### Problem statement
Restate word for word all of the lines below, with each image left out.

### Data in this exercise
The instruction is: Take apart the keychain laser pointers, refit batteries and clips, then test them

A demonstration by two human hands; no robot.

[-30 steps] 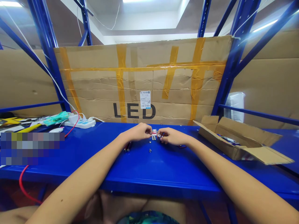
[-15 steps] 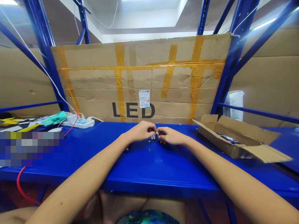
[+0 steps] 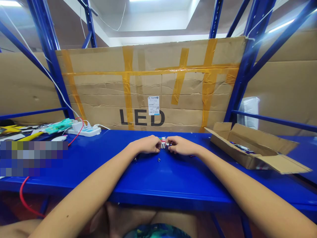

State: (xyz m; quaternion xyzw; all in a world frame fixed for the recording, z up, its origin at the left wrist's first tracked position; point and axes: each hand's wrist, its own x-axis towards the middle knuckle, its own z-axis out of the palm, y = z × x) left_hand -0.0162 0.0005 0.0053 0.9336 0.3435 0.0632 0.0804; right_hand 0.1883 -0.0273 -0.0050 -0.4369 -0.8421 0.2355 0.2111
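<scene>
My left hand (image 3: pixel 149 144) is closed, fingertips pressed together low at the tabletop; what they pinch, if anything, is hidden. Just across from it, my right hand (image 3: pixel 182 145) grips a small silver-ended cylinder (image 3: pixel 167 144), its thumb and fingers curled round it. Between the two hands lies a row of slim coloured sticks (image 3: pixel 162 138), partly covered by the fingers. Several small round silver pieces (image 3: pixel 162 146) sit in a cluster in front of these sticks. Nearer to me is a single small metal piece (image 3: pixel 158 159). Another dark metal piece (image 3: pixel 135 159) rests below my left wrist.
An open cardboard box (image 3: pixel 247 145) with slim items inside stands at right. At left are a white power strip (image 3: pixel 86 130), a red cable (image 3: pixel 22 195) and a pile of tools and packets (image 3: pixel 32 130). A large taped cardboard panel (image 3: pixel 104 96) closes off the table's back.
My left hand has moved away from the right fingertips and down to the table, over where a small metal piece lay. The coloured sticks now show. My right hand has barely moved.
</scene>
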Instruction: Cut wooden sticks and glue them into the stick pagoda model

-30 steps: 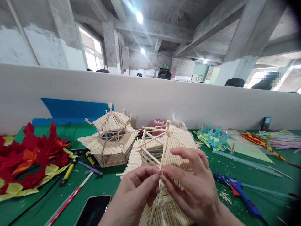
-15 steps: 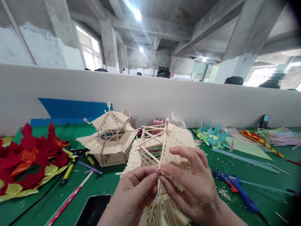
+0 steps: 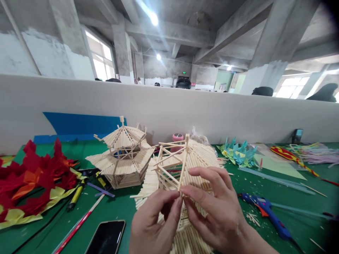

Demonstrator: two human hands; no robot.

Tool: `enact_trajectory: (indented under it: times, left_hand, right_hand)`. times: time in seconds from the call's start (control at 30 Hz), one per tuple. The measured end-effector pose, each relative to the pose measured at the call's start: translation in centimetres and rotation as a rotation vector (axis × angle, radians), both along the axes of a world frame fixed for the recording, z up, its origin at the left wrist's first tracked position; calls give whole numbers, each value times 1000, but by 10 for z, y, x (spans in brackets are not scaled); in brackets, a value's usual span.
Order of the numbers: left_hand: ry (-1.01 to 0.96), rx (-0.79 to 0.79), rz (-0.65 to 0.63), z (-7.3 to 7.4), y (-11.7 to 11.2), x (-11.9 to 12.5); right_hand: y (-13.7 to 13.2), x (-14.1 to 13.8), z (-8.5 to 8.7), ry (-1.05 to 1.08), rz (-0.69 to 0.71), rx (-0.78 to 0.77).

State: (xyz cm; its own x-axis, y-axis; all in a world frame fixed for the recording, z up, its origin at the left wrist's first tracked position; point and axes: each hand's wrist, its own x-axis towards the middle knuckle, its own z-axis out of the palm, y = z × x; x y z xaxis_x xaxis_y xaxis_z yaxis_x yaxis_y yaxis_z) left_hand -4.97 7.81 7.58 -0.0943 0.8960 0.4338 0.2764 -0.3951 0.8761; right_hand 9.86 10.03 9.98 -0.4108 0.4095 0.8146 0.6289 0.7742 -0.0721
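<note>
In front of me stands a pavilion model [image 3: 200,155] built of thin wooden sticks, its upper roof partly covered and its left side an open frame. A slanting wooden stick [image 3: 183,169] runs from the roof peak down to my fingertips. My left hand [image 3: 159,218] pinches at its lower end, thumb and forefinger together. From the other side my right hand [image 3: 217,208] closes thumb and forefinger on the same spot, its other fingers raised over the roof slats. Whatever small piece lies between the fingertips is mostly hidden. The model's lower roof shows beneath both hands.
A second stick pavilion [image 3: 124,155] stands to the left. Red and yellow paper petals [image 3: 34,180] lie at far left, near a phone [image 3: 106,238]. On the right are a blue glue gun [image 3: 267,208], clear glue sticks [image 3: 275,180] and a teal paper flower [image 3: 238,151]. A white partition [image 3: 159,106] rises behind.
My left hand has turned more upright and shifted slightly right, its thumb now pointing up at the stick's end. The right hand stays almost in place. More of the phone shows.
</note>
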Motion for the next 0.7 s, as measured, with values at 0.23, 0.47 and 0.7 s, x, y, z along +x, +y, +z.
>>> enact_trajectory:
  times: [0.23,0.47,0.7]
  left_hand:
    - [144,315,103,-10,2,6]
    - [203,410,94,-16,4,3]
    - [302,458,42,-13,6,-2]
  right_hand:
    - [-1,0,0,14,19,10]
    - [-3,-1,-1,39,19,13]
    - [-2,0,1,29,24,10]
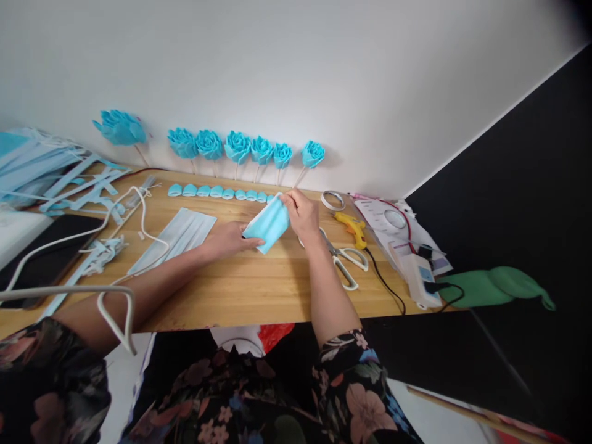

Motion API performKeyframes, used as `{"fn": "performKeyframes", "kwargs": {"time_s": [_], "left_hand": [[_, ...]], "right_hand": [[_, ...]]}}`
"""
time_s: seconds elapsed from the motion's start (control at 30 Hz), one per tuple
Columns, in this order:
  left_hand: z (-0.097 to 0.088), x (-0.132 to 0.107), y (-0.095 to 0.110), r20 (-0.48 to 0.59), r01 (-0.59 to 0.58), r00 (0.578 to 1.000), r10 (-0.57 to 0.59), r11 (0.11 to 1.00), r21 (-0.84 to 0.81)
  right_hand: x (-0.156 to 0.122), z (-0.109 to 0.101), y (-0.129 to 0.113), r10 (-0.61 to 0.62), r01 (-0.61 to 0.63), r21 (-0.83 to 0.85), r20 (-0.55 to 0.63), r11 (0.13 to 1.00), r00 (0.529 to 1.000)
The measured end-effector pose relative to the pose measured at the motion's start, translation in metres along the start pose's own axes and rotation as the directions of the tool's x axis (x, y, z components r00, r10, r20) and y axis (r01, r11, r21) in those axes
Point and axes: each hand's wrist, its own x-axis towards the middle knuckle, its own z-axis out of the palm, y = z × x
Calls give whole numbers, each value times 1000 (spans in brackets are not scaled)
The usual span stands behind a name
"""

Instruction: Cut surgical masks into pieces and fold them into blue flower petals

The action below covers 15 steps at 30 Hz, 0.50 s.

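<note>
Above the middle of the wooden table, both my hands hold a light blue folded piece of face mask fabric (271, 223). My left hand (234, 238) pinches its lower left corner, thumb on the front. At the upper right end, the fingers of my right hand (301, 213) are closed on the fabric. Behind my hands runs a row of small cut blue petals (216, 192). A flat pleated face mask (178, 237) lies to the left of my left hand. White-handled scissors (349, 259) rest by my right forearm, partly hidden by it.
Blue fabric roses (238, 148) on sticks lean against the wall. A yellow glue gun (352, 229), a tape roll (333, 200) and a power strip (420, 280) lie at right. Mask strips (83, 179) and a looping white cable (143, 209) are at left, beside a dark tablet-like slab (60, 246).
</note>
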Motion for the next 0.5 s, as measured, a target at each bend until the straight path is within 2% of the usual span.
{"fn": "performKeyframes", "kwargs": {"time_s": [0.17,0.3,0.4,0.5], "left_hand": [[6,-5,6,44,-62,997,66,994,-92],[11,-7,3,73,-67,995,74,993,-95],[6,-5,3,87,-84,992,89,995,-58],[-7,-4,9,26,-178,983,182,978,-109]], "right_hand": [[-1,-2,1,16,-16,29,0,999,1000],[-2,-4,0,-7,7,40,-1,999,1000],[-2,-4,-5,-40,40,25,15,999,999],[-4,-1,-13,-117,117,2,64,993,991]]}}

### Answer to this exercise
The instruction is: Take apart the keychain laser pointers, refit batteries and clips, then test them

A demonstration by two human hands; no robot.

[-30 steps] 
[-15 steps] 
[+0 steps] 

State: (xyz m; quaternion xyzw; all in a world frame fixed for the recording, z up, its origin at the left wrist's first tracked position; point and axes: each hand's wrist, its own x-axis towards the middle knuckle, its own z-axis out of the palm, y = z × x) left_hand -0.0162 0.0005 0.0053 0.9336 0.3435 0.0632 0.0804; right_hand 0.1883 -0.0273 -0.0050 -0.4369 -0.8421 0.2355 0.2111
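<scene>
My left hand (image 3: pixel 149 144) is closed, fingertips pressed together low at the tabletop; what they pinch, if anything, is hidden. Just across from it, my right hand (image 3: pixel 182 145) grips a small silver-ended cylinder (image 3: pixel 167 144), its thumb and fingers curled round it. Between the two hands lies a row of slim coloured sticks (image 3: pixel 162 138), partly covered by the fingers. Several small round silver pieces (image 3: pixel 162 146) sit in a cluster in front of these sticks. Nearer to me is a single small metal piece (image 3: pixel 158 159). Another dark metal piece (image 3: pixel 135 159) rests below my left wrist.
An open cardboard box (image 3: pixel 247 145) with slim items inside stands at right. At left are a white power strip (image 3: pixel 86 130), a red cable (image 3: pixel 22 195) and a pile of tools and packets (image 3: pixel 32 130). A large taped cardboard panel (image 3: pixel 104 96) closes off the table's back.
My left hand has moved away from the right fingertips and down to the table, over where a small metal piece lay. The coloured sticks now show. My right hand has barely moved.
</scene>
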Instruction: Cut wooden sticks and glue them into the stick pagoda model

-30 steps: 
-15 steps: 
+0 steps: 

Demonstrator: two human hands; no robot.

Tool: `enact_trajectory: (indented under it: times, left_hand, right_hand)`. times: time in seconds from the call's start (control at 30 Hz), one per tuple. The measured end-effector pose, each relative to the pose measured at the call's start: translation in centimetres and rotation as a rotation vector (axis × angle, radians), both along the axes of a world frame fixed for the recording, z up, its origin at the left wrist's first tracked position; calls give whole numbers, each value times 1000, but by 10 for z, y, x (spans in brackets are not scaled); in brackets, a value's usual span.
Order of the numbers: left_hand: ry (-1.01 to 0.96), rx (-0.79 to 0.79), rz (-0.65 to 0.63), z (-7.3 to 7.4), y (-11.7 to 11.2), x (-11.9 to 12.5); right_hand: y (-13.7 to 13.2), x (-14.1 to 13.8), z (-8.5 to 8.7), ry (-1.05 to 1.08), rz (-0.69 to 0.71), rx (-0.78 to 0.77).

State: (xyz cm; its own x-axis, y-axis; all in a world frame fixed for the recording, z up, its origin at the left wrist's first tracked position; point and axes: each hand's wrist, its own x-axis towards the middle knuckle, its own z-axis out of the palm, y = z × x; x y z xaxis_x xaxis_y xaxis_z yaxis_x yaxis_y yaxis_z) left_hand -4.97 7.81 7.58 -0.0943 0.8960 0.4338 0.2764 -0.3951 0.8761; right_hand 9.86 10.03 9.98 -0.4108 0.4095 0.8146 0.6289 0.7742 -0.0721
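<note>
In front of me stands a pavilion model [image 3: 200,155] built of thin wooden sticks, its upper roof partly covered and its left side an open frame. A slanting wooden stick [image 3: 183,169] runs from the roof peak down to my fingertips. My left hand [image 3: 159,218] pinches at its lower end, thumb and forefinger together. From the other side my right hand [image 3: 217,208] closes thumb and forefinger on the same spot, its other fingers raised over the roof slats. Whatever small piece lies between the fingertips is mostly hidden. The model's lower roof shows beneath both hands.
A second stick pavilion [image 3: 124,155] stands to the left. Red and yellow paper petals [image 3: 34,180] lie at far left, near a phone [image 3: 106,238]. On the right are a blue glue gun [image 3: 267,208], clear glue sticks [image 3: 275,180] and a teal paper flower [image 3: 238,151]. A white partition [image 3: 159,106] rises behind.
My left hand has turned more upright and shifted slightly right, its thumb now pointing up at the stick's end. The right hand stays almost in place. More of the phone shows.
</note>
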Motion for the next 0.7 s, as measured, with values at 0.23, 0.47 and 0.7 s, x, y, z along +x, +y, +z.
>>> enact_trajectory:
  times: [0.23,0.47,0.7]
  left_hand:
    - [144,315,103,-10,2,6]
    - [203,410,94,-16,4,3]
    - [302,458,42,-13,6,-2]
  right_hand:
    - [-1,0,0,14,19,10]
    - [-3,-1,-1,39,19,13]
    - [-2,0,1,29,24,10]

Motion API performKeyframes, used as `{"fn": "performKeyframes", "kwargs": {"time_s": [_], "left_hand": [[_, ...]], "right_hand": [[_, ...]]}}`
"""
time_s: seconds elapsed from the motion's start (control at 30 Hz), one per tuple
Columns, in this order:
  left_hand: z (-0.097 to 0.088), x (-0.132 to 0.107), y (-0.095 to 0.110), r20 (-0.48 to 0.59), r01 (-0.59 to 0.58), r00 (0.578 to 1.000), r10 (-0.57 to 0.59), r11 (0.11 to 1.00), r21 (-0.84 to 0.81)
  right_hand: x (-0.156 to 0.122), z (-0.109 to 0.101), y (-0.129 to 0.113), r10 (-0.61 to 0.62), r01 (-0.61 to 0.63), r21 (-0.83 to 0.85), r20 (-0.55 to 0.63), r11 (0.13 to 1.00), r00 (0.529 to 1.000)
The measured end-effector pose relative to the pose measured at the motion's start, translation in metres along the start pose's own axes and rotation as the directions of the tool's x axis (x, y, z components r00, r10, r20) and y axis (r01, r11, r21) in those axes
Point and axes: each hand's wrist, its own x-axis towards the middle knuckle, its own z-axis out of the palm, y = z × x
Calls give whole numbers, each value times 1000 (spans in brackets are not scaled)
The usual span stands behind a name
"""

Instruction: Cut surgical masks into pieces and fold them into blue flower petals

The action below covers 15 steps at 30 Hz, 0.50 s.

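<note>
Above the middle of the wooden table, both my hands hold a light blue folded piece of face mask fabric (271, 223). My left hand (234, 238) pinches its lower left corner, thumb on the front. At the upper right end, the fingers of my right hand (301, 213) are closed on the fabric. Behind my hands runs a row of small cut blue petals (216, 192). A flat pleated face mask (178, 237) lies to the left of my left hand. White-handled scissors (349, 259) rest by my right forearm, partly hidden by it.
Blue fabric roses (238, 148) on sticks lean against the wall. A yellow glue gun (352, 229), a tape roll (333, 200) and a power strip (420, 280) lie at right. Mask strips (83, 179) and a looping white cable (143, 209) are at left, beside a dark tablet-like slab (60, 246).
</note>
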Motion for the next 0.5 s, as measured, a target at each bend until the straight path is within 2% of the usual span.
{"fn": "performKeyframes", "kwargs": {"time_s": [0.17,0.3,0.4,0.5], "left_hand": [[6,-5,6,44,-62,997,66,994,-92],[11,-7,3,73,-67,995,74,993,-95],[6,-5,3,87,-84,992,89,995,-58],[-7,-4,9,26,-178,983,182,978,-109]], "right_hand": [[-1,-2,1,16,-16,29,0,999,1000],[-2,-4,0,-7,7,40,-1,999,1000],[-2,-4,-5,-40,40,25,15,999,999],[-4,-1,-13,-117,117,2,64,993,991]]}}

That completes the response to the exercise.